What is expected —
Your task is to print all of the data below exactly, with no pictures included.
-.-.-
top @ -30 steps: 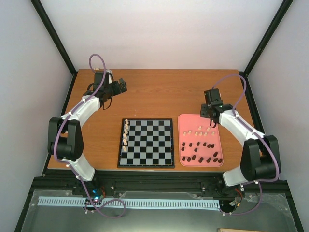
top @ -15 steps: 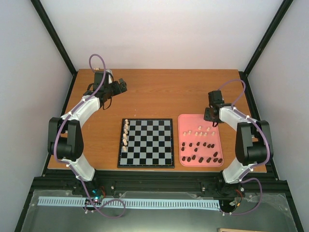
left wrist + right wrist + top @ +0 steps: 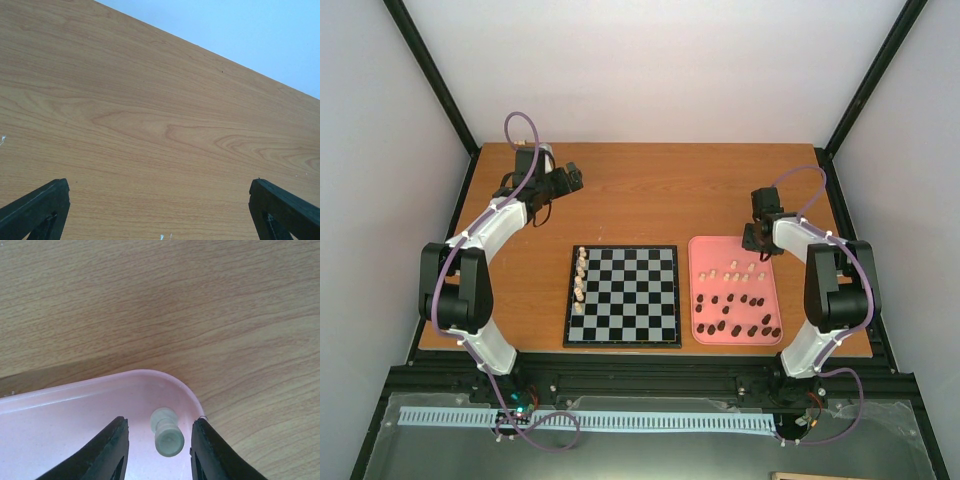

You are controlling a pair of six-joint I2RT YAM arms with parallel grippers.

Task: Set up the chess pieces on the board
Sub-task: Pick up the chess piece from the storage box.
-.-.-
Solved problem —
top @ -30 steps: 
top @ -15 steps: 
left wrist + right wrist + top @ +0 steps: 

You are controlling a pair of six-joint I2RT YAM arms with parallel grippers.

Task: Set up the chess pieces on the board
Sub-task: Pick up the chess piece from the storage box.

The exercise is finished and nothing remains.